We railed against CNN.com earlier but this piece is worth reading and was buried deep in the Entertainment section, not a top headline.
Holy court action! Can 'Dark Knight' beat Turkish mayor?
Thu November 13, 2008
(CNN) -- He's kerpowed the Joker and put the Penguin on ice,
but Batman faces a new adversary -- the mayor of an oil-producing
Turkish town.
Huseyin Kalkan, leader of the city of Batman in southeastern Turkey,
plans to sue Christopher Nolan, director of the latest Batman movie
"The Dark Knight," for taking its name without consultation," according
to media reports.
"The royalty of the name 'Batman' belongs to
us... There is only one Batman in the world, " Hurriyet Daily News.com
reported Kalkan as telling the Dogan news agency. "The American
producers used the name of our city without informing us."
Kalkan, who represents the pro-Kurdish Democratic Society Party, added
that he decided to take action after someone suggested that the
cash-strapped community needed more funds.
"We found this
criticism right and started to look for legal possibilities of a case
like that," Hurriyet Daily News.com reported.
Batman, which has
a population of just under 250,000, is the provincial capital of the
oil-rich Batman Province and lies close to the Batman River.
In
recent years it has been hit by a series of female suicides and
features in the novel "Snow" by Nobel prize-winner Orhan Pamuk.

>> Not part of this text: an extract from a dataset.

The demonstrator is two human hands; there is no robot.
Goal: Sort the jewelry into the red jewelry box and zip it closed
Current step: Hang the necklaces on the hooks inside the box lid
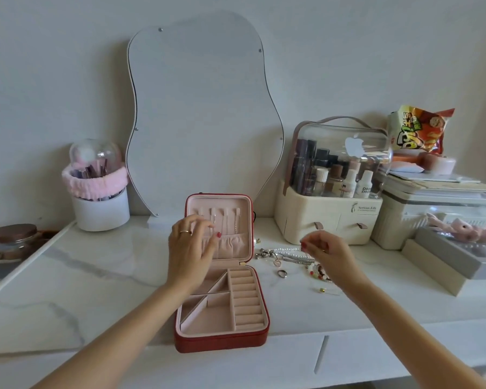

"The Dark Knight" movie is based on the Batman comic-book character created in 1939 by Bob Kane.
Released by Warner Bros -- a sister company to Turner Broadcasting
System, which owns CNN -- during the summer, "The Dark Knight" has now
taken just under $1 billion worldwide, according to box-office Web site
boxofficemojo.com, including $528.7 million from domestic ticket sales
and $469 million from international receipts.
The film is also
scheduled for re-release in January as part of an awards season push,
with focus especially on supporting actor Heath Ledger, who played Joker and who died earlier this year.
Local newspaper Batman Cagdas has reported that several former
residents of Batman living in Germany have had problems registering
their business -- but Kalkan says he has no knowledge of the claims.
Lawyer Vehbi Kahveci, head of the Intellectual and Industrial Property
Rights Commission of the Istanbul Bar, told Hurriyet Daily News.com
that the "Batman" name was registered worldwide.
He added that the town had missed the timeframe during which it could complain about any infringement of its name.
Warner Bros said that it was only aware of the action through the media and had yet to be presented with any legal papers.